=== Aim of the task ===
Could you reproduce the material below exactly, from the line containing "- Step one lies" through its last line, and leave out everything else?

______

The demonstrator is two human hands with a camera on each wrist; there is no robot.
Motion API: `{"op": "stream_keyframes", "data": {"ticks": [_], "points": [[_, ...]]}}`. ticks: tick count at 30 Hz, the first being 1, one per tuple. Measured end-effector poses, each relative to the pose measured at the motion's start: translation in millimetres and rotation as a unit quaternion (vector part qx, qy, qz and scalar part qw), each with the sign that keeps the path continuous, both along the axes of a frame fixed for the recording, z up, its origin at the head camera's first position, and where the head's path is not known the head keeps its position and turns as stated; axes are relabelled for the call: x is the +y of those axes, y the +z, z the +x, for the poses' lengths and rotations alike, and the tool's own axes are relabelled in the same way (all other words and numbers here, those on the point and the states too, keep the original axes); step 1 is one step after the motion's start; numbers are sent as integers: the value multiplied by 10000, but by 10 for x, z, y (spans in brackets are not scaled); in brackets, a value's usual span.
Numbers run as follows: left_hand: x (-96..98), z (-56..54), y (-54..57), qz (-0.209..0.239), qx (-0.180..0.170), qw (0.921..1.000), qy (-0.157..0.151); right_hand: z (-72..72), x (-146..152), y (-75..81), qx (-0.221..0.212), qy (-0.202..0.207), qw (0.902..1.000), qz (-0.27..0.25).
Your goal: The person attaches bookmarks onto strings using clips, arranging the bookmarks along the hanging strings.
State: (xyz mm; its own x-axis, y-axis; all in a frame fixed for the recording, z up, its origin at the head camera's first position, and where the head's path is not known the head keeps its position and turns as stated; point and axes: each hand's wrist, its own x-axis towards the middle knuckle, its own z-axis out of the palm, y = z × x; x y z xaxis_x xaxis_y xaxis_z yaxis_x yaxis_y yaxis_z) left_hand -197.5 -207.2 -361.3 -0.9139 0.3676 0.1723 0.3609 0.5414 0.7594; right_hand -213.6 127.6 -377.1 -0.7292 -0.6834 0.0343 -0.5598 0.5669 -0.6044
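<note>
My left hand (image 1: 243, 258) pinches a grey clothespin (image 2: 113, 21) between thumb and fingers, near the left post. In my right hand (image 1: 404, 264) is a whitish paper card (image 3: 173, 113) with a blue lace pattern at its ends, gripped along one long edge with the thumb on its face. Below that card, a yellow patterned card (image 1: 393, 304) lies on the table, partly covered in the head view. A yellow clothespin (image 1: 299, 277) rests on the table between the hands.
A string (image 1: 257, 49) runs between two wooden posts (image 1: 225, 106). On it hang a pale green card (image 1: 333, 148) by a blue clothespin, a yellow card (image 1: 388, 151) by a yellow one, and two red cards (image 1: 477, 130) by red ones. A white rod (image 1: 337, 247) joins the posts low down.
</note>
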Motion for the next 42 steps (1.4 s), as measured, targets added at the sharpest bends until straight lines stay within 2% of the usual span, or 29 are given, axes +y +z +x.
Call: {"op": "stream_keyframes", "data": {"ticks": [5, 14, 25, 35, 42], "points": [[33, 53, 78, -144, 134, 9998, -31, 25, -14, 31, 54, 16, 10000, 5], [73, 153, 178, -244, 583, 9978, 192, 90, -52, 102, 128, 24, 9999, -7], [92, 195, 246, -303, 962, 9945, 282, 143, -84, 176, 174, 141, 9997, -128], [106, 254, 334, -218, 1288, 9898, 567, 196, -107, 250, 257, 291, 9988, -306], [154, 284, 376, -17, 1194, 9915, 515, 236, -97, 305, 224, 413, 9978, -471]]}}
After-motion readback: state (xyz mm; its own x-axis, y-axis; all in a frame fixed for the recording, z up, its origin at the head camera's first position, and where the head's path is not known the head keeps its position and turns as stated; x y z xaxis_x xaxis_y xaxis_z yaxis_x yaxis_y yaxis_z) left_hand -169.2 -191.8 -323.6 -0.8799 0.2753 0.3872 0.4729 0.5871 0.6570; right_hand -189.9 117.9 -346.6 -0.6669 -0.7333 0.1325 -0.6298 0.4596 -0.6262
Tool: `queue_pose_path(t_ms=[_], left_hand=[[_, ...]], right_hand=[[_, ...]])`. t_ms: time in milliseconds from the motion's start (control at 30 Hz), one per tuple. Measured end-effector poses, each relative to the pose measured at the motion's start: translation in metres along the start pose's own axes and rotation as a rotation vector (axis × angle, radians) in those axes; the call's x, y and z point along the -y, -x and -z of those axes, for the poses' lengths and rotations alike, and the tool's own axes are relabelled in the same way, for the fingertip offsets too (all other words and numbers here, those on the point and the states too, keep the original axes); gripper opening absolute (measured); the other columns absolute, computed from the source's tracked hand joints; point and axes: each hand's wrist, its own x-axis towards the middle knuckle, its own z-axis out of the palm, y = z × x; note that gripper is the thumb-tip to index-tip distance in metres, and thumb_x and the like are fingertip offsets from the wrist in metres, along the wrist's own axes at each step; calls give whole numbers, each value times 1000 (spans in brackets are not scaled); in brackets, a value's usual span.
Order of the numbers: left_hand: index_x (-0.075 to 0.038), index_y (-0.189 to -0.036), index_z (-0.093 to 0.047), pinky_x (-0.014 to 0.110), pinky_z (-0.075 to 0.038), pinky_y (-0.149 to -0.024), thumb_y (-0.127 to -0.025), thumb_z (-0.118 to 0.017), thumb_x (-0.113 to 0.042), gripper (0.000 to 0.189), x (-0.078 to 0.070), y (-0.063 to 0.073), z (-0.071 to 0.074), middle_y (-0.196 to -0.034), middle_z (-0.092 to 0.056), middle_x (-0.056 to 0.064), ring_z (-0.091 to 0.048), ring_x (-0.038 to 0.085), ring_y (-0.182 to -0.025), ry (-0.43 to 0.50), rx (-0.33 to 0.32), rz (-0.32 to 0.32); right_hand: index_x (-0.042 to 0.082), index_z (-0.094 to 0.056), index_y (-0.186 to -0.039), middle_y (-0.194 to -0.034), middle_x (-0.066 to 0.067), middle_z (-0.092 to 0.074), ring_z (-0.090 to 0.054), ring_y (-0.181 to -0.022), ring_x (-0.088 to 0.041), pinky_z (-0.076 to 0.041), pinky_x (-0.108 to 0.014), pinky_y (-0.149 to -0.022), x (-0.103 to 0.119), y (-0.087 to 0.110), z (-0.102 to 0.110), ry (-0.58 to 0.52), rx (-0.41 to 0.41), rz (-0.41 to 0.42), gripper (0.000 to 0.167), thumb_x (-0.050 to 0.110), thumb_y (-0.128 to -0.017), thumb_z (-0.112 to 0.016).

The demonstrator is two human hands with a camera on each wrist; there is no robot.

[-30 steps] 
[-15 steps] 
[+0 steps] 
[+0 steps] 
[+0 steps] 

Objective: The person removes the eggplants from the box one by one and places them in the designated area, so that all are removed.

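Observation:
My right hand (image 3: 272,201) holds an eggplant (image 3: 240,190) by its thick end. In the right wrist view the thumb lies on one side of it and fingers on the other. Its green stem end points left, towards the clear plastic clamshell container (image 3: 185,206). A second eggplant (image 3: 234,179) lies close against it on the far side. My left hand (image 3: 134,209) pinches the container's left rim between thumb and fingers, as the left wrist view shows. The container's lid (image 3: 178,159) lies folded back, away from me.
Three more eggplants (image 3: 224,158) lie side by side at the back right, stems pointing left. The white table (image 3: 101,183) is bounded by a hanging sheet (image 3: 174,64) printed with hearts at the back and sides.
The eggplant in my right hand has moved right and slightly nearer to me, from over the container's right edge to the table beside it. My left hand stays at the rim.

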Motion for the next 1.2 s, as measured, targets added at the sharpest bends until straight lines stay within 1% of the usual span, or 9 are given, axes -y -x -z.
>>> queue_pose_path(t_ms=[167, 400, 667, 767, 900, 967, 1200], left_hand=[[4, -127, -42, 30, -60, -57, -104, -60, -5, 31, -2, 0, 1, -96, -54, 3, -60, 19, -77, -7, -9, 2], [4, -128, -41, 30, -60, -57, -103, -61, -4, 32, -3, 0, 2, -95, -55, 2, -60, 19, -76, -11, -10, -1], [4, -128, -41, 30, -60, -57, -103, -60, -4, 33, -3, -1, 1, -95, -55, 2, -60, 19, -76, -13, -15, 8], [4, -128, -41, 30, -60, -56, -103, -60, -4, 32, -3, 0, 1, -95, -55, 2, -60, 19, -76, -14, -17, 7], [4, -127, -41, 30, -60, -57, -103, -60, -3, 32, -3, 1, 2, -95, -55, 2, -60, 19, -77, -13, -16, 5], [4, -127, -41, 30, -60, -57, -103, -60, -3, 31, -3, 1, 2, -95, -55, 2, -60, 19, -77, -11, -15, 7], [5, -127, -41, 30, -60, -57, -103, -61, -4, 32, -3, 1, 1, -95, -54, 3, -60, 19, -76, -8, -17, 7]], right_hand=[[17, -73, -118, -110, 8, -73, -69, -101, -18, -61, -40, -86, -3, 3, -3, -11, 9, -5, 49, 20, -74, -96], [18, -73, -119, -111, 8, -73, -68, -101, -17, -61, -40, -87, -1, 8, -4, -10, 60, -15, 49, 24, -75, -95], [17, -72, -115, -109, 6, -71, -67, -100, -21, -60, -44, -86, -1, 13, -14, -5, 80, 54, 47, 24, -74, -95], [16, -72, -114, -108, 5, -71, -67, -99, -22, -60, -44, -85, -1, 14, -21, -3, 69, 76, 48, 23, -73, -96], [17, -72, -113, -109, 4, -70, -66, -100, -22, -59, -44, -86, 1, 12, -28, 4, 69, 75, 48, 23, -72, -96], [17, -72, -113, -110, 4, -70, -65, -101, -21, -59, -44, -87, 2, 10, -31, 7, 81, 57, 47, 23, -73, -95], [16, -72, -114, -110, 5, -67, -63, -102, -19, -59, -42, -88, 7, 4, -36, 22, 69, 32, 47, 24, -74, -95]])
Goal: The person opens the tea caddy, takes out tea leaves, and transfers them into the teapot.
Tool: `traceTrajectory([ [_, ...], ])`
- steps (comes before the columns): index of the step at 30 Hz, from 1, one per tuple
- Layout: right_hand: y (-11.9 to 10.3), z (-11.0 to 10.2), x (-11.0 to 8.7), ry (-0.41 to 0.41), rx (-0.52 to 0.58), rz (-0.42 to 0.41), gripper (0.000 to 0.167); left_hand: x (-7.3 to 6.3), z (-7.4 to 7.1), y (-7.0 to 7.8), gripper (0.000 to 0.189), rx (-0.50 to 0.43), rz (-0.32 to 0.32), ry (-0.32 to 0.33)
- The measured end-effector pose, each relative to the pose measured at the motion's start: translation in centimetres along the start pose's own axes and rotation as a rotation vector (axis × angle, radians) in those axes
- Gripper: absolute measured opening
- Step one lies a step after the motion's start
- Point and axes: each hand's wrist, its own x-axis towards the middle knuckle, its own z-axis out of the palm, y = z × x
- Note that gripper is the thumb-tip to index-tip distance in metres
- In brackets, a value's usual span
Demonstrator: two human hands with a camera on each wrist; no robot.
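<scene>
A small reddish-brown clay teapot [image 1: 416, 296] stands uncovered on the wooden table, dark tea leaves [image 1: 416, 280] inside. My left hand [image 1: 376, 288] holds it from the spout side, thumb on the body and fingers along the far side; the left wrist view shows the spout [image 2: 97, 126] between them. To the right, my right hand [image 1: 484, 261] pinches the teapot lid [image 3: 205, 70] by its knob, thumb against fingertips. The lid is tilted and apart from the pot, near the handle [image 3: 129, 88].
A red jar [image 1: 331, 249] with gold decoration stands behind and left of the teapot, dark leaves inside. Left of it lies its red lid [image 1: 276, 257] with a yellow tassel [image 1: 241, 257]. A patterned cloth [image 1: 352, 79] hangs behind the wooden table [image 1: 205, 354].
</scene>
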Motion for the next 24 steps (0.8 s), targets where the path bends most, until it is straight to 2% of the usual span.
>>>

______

=== Problem solution ===
- Step one lies a step after the motion's start
- Point and axes: each hand's wrist, its own x-axis towards the middle knuckle, its own z-axis out of the palm, y = z × x
- Note that gripper is the thumb-tip to index-tip distance in metres
- In brackets, a value's usual span
Demonstrator: two human hands with a camera on each wrist; no robot.
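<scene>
A small reddish-brown clay teapot [image 1: 416, 296] stands uncovered on the wooden table, dark tea leaves [image 1: 416, 280] inside. My left hand [image 1: 376, 288] holds it from the spout side, thumb on the body and fingers along the far side; the left wrist view shows the spout [image 2: 97, 126] between them. To the right, my right hand [image 1: 484, 261] pinches the teapot lid [image 3: 205, 70] by its knob, thumb against fingertips. The lid is tilted and apart from the pot, near the handle [image 3: 129, 88].
A red jar [image 1: 331, 249] with gold decoration stands behind and left of the teapot, dark leaves inside. Left of it lies its red lid [image 1: 276, 257] with a yellow tassel [image 1: 241, 257]. A patterned cloth [image 1: 352, 79] hangs behind the wooden table [image 1: 205, 354].
</scene>
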Motion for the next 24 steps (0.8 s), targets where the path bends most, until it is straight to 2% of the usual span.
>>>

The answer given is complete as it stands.